Ia mempersilakan kami masuk. Aku duduk bersila diantara meja rendah diruang tamu. Disebelahku Dio sedang menengok melihat-lihat isi rumah.

"Semuanya masih sama." Kata Dio tersenyum. Wanita tua itu berjalan menghampiri meja dengan membawa nampan minuman, aku membantunya meletakkan beberapa cangkir teh hangat. Ia membalas senyumanku.

"Terimakasih." Katanya mengelus kepalaku. "Aku tak merubah apapun semenjak pindah, kau tau itu." ia menatap Dio untuk kemudian kembali berdiri.

Ia kembali, kali ini membawa sebuah sup rumput laut. "Selamat ulang tahun." Ia mencium kening Dio. Dio membalasnya dengan senyum. Terlihat bahagia, dan matanya berbinar. "Lain kali jangan hanya saat kau ulang tahun datang mengunjungiku. Datanglah setiap minggu meskipun kau sibuk." Lanjutnya.
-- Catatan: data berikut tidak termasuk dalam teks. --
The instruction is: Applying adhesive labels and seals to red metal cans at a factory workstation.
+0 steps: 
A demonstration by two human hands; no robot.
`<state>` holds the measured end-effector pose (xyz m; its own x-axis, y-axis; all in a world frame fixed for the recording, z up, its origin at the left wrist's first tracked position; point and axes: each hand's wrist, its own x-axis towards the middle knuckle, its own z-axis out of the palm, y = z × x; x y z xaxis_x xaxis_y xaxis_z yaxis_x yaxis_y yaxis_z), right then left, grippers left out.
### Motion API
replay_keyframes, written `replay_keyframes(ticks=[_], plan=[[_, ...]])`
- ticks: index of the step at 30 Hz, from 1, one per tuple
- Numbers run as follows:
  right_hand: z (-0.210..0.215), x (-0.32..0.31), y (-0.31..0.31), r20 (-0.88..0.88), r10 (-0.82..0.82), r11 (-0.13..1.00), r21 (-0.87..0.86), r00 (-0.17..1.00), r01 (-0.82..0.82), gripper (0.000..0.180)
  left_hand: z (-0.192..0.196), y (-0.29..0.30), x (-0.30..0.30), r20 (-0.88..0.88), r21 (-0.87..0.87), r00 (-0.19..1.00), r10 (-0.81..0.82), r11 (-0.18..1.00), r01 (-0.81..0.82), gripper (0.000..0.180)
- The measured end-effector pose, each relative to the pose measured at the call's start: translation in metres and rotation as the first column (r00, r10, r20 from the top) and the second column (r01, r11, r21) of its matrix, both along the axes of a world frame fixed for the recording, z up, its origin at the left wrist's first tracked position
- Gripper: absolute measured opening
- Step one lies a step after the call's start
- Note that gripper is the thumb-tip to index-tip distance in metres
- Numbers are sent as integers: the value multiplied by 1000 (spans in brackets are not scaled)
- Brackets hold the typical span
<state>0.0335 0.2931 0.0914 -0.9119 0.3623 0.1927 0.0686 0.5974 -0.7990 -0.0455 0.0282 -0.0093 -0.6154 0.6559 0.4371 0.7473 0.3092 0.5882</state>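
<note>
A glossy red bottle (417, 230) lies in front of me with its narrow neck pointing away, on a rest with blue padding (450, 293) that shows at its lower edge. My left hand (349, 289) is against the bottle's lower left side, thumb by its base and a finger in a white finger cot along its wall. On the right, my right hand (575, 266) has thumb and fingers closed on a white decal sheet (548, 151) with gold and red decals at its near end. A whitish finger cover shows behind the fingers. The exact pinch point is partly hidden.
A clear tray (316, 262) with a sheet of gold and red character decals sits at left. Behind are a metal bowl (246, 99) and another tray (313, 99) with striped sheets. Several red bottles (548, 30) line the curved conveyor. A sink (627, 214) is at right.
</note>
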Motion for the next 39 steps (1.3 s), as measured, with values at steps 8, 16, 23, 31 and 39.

Dio hanya tersenyum, untuk kemudian menyeruput supnya.

"Kau juga, makanlah." Kali ini wajah wanita itu menatapku. "Siapa namamu?"

"Ah, maaf aku belum memperkenalkan diriku. Aku Melodi." Kataku menjawab.

"Pasti kau bukan orang Korea?" tebaknya dengan cepat. Aku mengangguk pelan, jarang ada yang bisa menebakku secepat itu.

"Aku dari Indonesia."

Ia mengangguk kembali sembari tersenyum. Tak lama terdengar suara adzan dzuhur. "Itu suara suamiku, merdu kan?" tanyanya padaku. Aku mengangguk segera sangat setuju, lafalnya sangat fasih dan benar-benar merdu. Sepertinya didekat sini ada mushola, jadi aku bisa mendengarnya dengan jelas.

"Suaranya sangat merdu." kataku ketika suara adzan telah berhenti.

"Kau muslim?" tanyanya dan segera ku jawab dengan anggukan, "Sholat bersamaku?" ajaknya.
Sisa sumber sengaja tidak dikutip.